Shaping Cultural Landscapes:
Connecting Agriculture, Crafts, Construction, Transport, and Resilience Strategies
1. Networks, networking, communication: archaeology of interactions
Session with keynote presentation and discussion
Ann Brysbaert (Netherlands) and Jari Pakkanen (United Kingdom)
Any activity requires the expenditure of energy, and the larger the scale of the undertakings, the more careful and strategic planning in advance is required. In focusing on labouring by humans and other animals, this session investigates how past people achieved their multiple daily tasks while remaining resilient in anticipation of adverse events and periods. It investigates the minimum resource requirements of combined activities of conducting agriculture, crafts, constructing houses and monumental buildings, and how the available resources were employed successfully. Multi-layered data can be employed to illuminate the many interconnected networks of humans and resources that impacted on people’s day-to-day activities, but also to discuss the economic, cultural and socio-political relationships over time in different regions.

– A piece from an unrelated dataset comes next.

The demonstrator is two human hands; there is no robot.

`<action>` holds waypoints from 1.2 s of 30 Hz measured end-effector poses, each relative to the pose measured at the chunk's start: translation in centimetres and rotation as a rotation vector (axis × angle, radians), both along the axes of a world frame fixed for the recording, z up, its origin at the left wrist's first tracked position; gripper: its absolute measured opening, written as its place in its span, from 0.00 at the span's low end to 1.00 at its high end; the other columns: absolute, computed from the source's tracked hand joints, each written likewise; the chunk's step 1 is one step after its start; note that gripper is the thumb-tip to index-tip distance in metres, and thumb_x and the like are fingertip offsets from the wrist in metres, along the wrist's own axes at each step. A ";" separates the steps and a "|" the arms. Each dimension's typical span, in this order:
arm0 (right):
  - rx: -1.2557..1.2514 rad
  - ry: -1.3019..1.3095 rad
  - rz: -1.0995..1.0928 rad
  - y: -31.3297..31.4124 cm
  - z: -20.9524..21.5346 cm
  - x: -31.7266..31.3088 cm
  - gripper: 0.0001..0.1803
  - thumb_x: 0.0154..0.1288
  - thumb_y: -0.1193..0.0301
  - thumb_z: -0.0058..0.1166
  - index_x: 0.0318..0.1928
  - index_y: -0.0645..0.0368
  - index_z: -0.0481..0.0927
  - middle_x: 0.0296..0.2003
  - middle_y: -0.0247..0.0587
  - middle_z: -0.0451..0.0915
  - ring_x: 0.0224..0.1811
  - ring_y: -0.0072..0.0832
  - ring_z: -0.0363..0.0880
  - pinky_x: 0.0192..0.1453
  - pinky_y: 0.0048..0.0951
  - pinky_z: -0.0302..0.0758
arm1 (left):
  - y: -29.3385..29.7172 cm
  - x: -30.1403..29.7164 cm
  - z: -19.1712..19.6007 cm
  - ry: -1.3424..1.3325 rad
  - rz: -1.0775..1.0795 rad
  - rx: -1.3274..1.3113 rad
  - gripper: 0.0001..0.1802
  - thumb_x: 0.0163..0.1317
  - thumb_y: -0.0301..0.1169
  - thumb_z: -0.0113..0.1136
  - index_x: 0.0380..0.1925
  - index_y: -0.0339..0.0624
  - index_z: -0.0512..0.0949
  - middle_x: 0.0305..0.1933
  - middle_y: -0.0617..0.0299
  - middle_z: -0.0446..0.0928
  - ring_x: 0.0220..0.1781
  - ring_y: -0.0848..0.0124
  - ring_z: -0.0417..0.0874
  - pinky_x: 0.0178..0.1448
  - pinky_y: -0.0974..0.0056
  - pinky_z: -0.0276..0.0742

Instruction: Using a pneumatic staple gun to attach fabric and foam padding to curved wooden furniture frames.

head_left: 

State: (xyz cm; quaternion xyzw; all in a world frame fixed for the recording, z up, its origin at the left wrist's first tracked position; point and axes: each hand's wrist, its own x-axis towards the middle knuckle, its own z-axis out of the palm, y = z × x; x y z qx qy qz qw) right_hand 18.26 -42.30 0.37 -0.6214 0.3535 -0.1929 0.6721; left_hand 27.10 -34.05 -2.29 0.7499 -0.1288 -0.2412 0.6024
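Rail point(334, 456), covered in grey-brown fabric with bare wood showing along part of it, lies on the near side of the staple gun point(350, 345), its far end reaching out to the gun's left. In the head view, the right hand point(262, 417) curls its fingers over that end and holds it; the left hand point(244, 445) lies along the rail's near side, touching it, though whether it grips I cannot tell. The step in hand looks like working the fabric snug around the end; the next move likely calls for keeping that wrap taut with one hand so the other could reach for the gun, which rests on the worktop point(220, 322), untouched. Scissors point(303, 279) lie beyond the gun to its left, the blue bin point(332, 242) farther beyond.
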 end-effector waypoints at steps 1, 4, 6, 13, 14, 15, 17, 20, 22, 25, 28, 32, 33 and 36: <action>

We aim to discuss novel perspectives in which the landscape in its widest sense is connected to interdisciplinary architectural and/or crafting perspectives. Rural landscapes and their populace formed the backbone of pre-industrial societies. Analyses of the rural ‘hinterland’, the foci of cities and other central places (often with monumental architecture) and the communication between these are essential for the papers of this session. These different agents and phenomena and their connections are crucial to our understanding how political units functioned at several socially interconnected levels. Bottom-up approaches can dissolve “monolithic” understandings of societies, the elite-labour/farmer and the centre/rural dichotomies because the many social groups co-depended on each other, albeit perhaps in unequal measure depending on the given context.
This session aims to discuss how the landscapes were modified through building, agriculture and other activities, mobility, transportation and infrastructure, land-use and resilience strategies, and carrying capacities. We welcome case studies that investigate rural and urban populations and their interactions with their land, their built environments and their societies.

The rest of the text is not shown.